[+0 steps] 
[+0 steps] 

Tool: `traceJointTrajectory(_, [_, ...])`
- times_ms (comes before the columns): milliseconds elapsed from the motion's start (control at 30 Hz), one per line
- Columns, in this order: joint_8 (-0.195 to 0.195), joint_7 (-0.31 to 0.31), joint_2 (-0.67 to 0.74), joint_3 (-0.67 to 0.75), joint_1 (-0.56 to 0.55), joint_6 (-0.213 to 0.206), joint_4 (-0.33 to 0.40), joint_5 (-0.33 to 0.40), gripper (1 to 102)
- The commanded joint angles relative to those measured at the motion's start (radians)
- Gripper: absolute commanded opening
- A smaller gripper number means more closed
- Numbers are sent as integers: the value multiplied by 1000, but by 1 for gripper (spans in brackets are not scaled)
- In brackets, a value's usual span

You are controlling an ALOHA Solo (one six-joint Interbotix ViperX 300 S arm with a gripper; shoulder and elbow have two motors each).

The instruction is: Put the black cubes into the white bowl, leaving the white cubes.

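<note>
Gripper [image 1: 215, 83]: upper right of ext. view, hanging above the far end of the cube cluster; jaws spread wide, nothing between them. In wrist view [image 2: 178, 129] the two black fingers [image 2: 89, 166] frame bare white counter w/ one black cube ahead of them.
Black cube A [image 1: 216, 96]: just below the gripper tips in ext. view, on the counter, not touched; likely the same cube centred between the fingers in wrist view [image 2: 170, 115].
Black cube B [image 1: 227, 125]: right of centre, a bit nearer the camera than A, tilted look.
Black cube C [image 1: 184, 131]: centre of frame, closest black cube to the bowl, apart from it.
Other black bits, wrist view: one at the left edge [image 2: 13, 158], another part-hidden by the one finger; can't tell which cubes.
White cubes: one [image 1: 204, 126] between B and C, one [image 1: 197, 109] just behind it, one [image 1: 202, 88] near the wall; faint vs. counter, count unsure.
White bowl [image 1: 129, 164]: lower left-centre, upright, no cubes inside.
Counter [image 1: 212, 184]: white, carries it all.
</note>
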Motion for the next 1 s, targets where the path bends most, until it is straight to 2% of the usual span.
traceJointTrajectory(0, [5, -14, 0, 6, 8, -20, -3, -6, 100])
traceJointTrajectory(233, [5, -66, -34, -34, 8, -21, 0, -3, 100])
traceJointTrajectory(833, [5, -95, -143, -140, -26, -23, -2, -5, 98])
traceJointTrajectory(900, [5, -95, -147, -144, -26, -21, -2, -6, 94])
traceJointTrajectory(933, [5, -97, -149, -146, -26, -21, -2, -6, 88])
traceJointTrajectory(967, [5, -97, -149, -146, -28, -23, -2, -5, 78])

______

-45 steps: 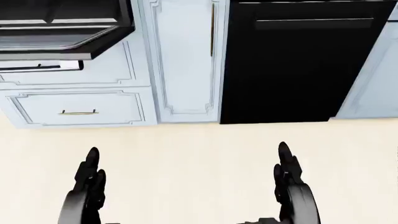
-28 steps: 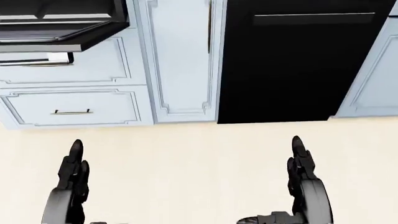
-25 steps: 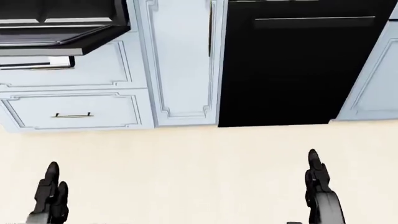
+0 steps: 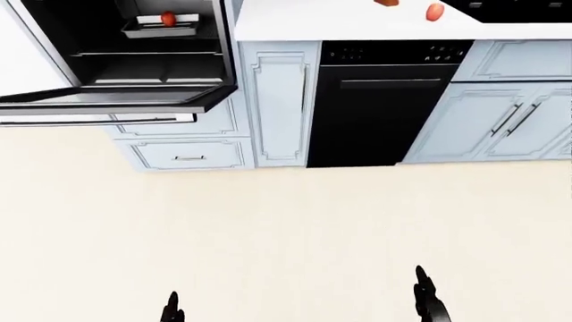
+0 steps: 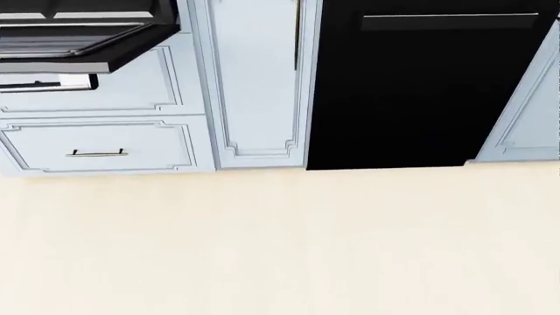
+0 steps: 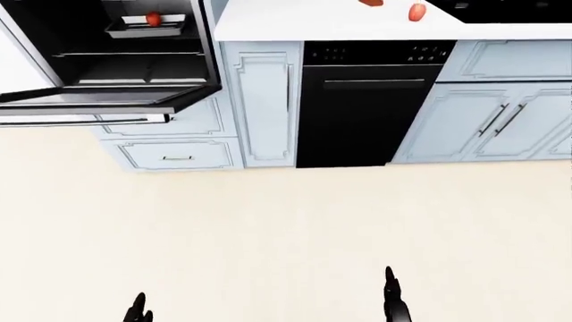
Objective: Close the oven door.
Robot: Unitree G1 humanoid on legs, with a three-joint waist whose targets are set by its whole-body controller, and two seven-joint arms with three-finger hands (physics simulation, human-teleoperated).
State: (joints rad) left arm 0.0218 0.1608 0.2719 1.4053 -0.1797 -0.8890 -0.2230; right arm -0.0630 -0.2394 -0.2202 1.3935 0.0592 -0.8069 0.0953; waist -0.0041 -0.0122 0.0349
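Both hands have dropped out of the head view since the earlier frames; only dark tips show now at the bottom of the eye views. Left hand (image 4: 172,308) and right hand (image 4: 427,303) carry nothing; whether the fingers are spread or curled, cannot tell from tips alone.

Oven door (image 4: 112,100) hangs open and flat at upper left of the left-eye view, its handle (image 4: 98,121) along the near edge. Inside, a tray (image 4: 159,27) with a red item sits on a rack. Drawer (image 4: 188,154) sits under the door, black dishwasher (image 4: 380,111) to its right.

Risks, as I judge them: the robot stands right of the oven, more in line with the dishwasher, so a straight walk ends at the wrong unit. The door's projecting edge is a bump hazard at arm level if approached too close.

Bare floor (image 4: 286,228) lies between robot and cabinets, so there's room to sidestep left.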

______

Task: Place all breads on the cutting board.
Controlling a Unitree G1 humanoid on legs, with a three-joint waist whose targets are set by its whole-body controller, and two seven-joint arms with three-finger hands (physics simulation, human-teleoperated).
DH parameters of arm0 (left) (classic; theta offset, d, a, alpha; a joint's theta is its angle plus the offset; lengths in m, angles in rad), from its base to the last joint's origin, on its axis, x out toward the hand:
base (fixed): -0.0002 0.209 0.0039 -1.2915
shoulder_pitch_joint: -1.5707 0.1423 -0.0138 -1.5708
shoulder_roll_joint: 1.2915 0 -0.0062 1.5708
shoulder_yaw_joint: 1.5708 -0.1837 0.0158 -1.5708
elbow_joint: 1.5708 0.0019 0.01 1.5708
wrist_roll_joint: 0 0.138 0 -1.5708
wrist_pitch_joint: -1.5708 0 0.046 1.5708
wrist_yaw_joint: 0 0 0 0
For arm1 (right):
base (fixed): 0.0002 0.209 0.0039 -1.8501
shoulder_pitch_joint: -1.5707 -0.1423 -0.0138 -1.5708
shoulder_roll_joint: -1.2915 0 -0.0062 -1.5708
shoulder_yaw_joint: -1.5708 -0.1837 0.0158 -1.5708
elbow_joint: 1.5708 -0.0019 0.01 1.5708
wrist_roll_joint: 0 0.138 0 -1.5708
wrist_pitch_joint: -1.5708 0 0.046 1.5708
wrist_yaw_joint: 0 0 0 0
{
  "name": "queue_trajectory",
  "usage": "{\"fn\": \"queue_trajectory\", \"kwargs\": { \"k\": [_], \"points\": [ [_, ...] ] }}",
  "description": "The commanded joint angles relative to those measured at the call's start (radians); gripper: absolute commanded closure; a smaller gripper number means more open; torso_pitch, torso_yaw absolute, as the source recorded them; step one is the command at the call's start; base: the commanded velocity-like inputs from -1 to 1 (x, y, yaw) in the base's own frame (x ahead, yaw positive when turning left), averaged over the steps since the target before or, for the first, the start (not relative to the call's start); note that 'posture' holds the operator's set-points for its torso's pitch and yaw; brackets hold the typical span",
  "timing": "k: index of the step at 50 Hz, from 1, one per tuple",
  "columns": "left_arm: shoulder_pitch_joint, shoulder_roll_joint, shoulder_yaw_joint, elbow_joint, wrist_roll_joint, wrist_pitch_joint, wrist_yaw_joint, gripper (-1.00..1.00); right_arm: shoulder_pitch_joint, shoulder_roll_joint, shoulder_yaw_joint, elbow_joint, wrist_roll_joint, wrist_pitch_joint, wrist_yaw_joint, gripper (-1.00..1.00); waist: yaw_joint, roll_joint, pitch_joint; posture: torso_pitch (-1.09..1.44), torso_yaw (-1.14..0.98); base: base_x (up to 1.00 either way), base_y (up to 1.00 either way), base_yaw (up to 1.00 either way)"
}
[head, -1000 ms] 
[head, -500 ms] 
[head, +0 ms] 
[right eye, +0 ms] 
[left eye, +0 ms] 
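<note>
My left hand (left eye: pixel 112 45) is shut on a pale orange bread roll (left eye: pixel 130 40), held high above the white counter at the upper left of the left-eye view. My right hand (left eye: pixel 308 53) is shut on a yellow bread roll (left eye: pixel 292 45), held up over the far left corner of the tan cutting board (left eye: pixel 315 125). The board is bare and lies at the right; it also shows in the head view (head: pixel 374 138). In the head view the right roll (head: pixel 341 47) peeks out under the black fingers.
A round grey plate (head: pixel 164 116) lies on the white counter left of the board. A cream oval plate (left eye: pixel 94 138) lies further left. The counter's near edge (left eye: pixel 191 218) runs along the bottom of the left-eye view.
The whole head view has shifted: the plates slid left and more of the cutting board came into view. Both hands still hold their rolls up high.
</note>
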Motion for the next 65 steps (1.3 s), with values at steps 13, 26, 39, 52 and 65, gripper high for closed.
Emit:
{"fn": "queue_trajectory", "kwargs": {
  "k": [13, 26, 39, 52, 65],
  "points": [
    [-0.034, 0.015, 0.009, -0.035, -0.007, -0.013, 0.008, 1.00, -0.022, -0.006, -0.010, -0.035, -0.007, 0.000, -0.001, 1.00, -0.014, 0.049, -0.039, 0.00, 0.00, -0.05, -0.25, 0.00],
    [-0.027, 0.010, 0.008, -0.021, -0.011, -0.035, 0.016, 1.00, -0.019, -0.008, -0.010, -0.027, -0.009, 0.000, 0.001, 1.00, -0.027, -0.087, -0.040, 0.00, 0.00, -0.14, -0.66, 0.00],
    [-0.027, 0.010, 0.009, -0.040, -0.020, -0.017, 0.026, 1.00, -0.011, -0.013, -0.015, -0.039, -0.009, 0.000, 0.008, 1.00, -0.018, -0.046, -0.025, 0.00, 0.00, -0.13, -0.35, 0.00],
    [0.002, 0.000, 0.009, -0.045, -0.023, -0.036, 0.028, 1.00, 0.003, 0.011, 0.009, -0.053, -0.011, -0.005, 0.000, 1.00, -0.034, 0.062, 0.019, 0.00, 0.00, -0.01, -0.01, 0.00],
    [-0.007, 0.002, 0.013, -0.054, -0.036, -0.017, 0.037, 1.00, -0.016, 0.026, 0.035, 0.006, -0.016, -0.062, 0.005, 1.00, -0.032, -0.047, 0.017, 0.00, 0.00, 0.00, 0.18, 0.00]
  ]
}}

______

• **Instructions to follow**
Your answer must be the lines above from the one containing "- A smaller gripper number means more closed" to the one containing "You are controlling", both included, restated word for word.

• **Solution to this task**
- A smaller gripper number means more closed
- Numbers are sent as integers: the value multiplied by 1000, but by 1 for gripper (spans in brackets are not scaled)
- In brackets, a value's usual span

You are controlling an ALOHA Solo (one six-joint Interbotix ViperX 300 S arm with a gripper; shoulder and elbow have two motors each).

Nothing else remains for the exercise.